Given these two diverging views, I was curious about the evidence for each side. But I was disappointed in how little evidence the article presented. In fact, it presented no evidence at all! I've decided the article is a self-referential parody.
The article instead talks about how resilient cognitive biases are.
Mr. Mercier, a post-doctoral fellow at the University of Pennsylvania, contends that attempts to rid people of biases have failed because reasoning does exactly what it is supposed to do: help win an argument.If cognitive biases are adaptive this does not imply that they are harder to be rid of. If cognitive biases represent limitations of evolution, this does not imply that they are easier to be rid of.
“People have been trying to reform something that works perfectly well,” he said, “as if they had decided that hands were made for walking and that everybody should be taught that.”Never mind that no evidence has been put forward for argumentative theory, let's march onwards to even more questionable conclusions! In this case, the inference is that if we're adapted for something, we better not mess with what nature wants.
Later, the article gets into the political implications of argumentative theory.
Because “individual reasoning mechanisms work best when used to produce and evaluate arguments during a public deliberation,” Mr.
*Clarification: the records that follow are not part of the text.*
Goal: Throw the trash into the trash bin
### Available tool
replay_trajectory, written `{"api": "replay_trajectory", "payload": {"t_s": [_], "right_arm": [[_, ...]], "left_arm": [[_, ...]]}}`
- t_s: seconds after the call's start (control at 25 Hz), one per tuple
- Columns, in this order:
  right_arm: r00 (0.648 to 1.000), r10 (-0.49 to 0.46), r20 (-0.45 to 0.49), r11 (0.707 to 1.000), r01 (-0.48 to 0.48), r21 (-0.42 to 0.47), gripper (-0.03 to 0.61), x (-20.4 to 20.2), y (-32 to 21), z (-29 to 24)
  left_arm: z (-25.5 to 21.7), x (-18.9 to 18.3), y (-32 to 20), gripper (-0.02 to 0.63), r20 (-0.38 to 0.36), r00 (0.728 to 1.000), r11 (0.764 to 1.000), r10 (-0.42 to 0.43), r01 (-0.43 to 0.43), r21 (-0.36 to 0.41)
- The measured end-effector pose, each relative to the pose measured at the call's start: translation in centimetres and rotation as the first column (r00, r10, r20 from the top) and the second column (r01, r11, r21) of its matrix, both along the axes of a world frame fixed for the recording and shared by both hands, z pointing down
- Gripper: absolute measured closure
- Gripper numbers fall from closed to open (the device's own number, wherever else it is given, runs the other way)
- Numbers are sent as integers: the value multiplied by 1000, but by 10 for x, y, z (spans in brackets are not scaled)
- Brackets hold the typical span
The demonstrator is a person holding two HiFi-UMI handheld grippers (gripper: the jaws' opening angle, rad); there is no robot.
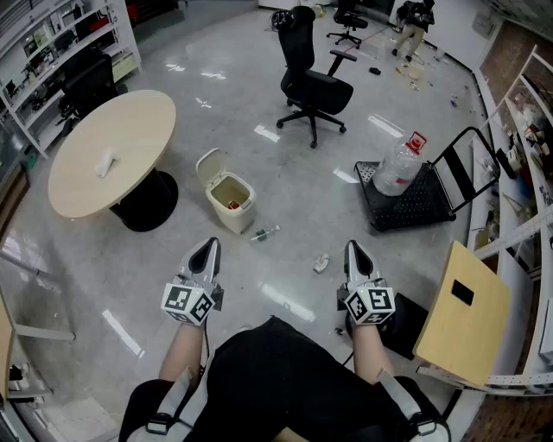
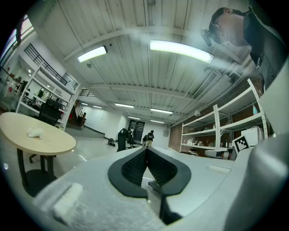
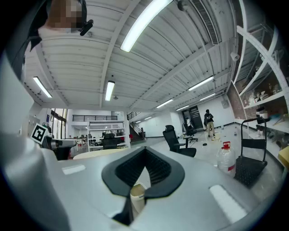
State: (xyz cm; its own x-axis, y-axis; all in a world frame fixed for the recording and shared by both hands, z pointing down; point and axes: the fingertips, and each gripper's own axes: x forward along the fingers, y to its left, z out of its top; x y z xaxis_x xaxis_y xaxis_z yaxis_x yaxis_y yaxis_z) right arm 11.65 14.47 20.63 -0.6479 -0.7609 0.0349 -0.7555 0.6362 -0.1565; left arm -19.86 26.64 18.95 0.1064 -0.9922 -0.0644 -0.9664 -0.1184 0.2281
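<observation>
One cream plastic trash bin [image 1: 233, 220], lid raised. Two loose scraps on the glossy grey floor [image 1: 285, 173]: one thin pen-like piece [image 1: 264, 233], one crumpled pale wad [image 1: 321, 262]. One round beige-topped counter [image 1: 130, 129], bearing one crumpled white tissue [image 1: 105, 164]. Three black swivel office chairs: nearest chair [image 1: 311, 82], far chair [image 1: 349, 22], chair by the shelving [image 1: 86, 82]. One black flat trolley [image 1: 428, 200], carrying one large clear water bottle [image 1: 399, 166]. Two claws: left claw [image 1: 206, 252], right claw [image 1: 357, 252].

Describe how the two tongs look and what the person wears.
The left tongs and right tongs match: pale grey, tapered shells lined with black ribbed pads, each carrying a white cube printed with black square markers. The person wears a black top.
</observation>
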Motion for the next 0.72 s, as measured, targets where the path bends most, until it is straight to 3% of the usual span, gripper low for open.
{"api": "replay_trajectory", "payload": {"t_s": [0.72], "right_arm": [[998,36,42,999,-35,-32,575,21,18,10]], "left_arm": [[4,25,7,611,-6,999,999,49,-49,0]]}}
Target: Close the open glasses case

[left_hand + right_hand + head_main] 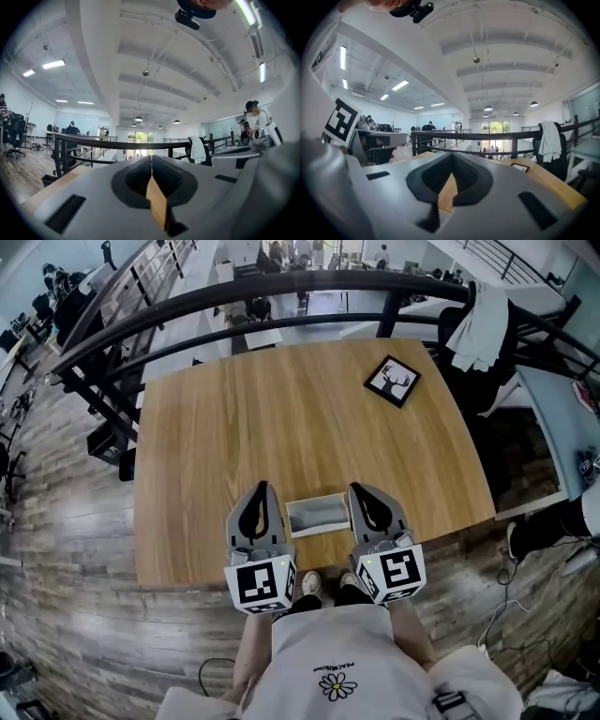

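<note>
In the head view an open glasses case (pixel 317 514), pale grey with its inside showing, lies near the front edge of the wooden table (pixel 281 418). It sits between my two grippers. The left gripper (pixel 262 486) is just left of the case and the right gripper (pixel 356 487) just right of it, both pointing away from me, level over the table. The left gripper view shows its jaws (pixel 151 157) meeting with nothing between them. Those of the right gripper (pixel 452 154) are likewise closed and empty in its own view. The case is hidden in both gripper views.
A black-framed deer picture (pixel 392 381) lies at the table's far right. A black railing (pixel 281 292) curves behind the table. A chair draped with a white garment (pixel 478 324) stands at the far right corner. Desks and people fill the room beyond.
</note>
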`<state>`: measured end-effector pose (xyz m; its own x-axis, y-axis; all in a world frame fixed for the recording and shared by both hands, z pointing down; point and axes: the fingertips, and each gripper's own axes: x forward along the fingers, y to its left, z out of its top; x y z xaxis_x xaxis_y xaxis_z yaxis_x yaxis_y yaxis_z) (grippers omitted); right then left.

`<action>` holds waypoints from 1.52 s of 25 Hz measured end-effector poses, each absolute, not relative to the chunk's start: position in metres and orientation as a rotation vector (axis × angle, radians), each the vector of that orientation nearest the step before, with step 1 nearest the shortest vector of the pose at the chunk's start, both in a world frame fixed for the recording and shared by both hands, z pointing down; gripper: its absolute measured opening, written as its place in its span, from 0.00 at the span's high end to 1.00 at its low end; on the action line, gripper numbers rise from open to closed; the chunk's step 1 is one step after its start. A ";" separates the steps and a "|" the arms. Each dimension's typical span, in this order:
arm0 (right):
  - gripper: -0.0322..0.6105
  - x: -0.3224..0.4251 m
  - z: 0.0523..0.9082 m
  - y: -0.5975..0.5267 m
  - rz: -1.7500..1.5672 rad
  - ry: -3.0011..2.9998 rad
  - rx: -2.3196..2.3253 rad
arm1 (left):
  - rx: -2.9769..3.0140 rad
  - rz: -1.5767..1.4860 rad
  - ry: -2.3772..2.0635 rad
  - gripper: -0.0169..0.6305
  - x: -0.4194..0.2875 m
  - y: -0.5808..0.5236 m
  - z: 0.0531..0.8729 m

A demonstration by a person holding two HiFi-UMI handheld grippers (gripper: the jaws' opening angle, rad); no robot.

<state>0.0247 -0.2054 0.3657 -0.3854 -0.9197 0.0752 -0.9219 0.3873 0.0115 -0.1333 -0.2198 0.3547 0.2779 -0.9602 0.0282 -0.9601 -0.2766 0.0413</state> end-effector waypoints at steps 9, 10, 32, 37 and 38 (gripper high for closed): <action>0.94 0.030 0.366 -0.214 0.042 -2.612 1.644 | 2.401 0.011 -1.944 0.95 -0.132 -0.211 0.357; 0.94 0.031 0.366 -0.214 0.047 -2.618 1.639 | 2.395 0.013 -1.944 0.95 -0.131 -0.211 0.358; 0.94 0.084 0.379 -0.211 0.111 -2.549 1.669 | 2.294 0.335 -1.491 0.56 -0.065 -0.238 0.515; 0.94 0.099 0.384 -0.209 0.119 -2.494 1.702 | 2.250 0.383 -1.438 0.56 -0.059 -0.244 0.543; 0.94 0.101 0.385 -0.208 0.119 -2.486 1.706 | 2.240 0.390 -1.428 0.56 -0.058 -0.244 0.549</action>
<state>0.1006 -0.2082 0.3847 -0.3554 -0.9232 0.1464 -0.9329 0.3601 0.0054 -0.0584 -0.2443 0.5488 0.4233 -0.7780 0.4643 -0.9060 -0.3607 0.2215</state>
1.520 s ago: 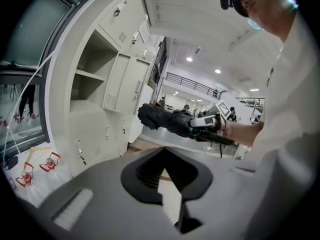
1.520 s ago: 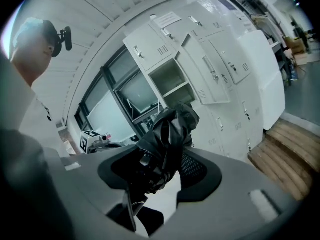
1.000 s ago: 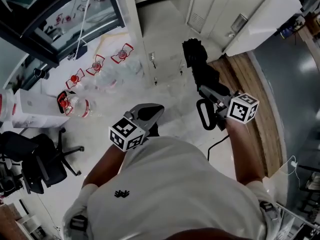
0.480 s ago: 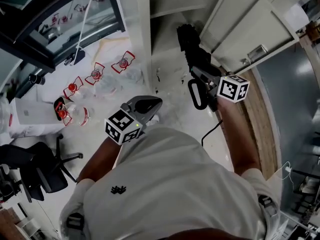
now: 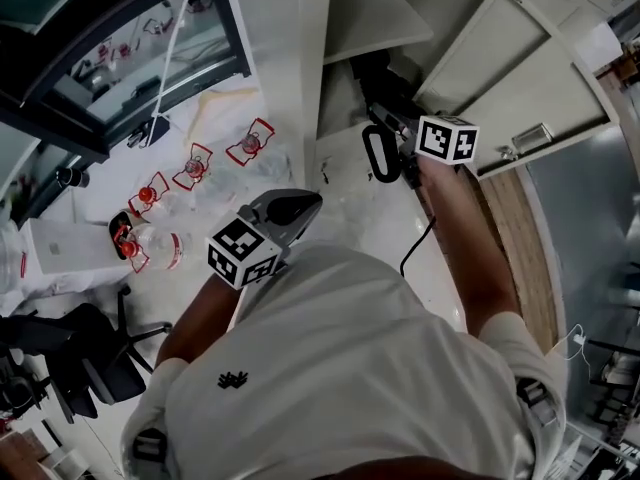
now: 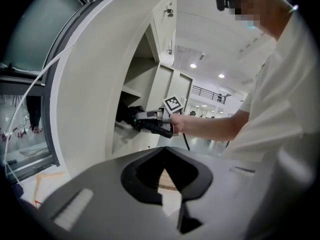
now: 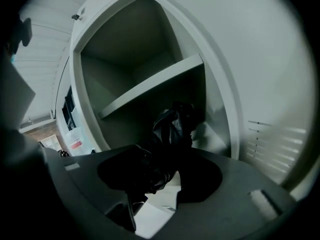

Mercier and Ms. Landemore, as a practical matter, endorse the theory of deliberative democracy...I'm not sure what this has to do with argumentative theory at all, but then, we don't even know whether argumentative theory is true or not, so what does it matter?
The NY Times article does cite its original source, which is a hundred-page paper in Behavioral and Brain Sciences. I not willing to read this paper, so I will remain agnostic as to whether the lack of evidence is NY Times' fault, or the scientists' fault. However, my boyfriend was trying to read the paper earlier, and said it was merely a review of evidence for cognitive biases, without any evidence that these are adaptive. There is additional hearsay from Massimo Pigliucci, who says, "The first substantive thing to notice about the paper is that there isn’t a single new datum to back up the central hypothesis."
I could write a rant about panadaptationism, but then it's not like these rants are in short supply.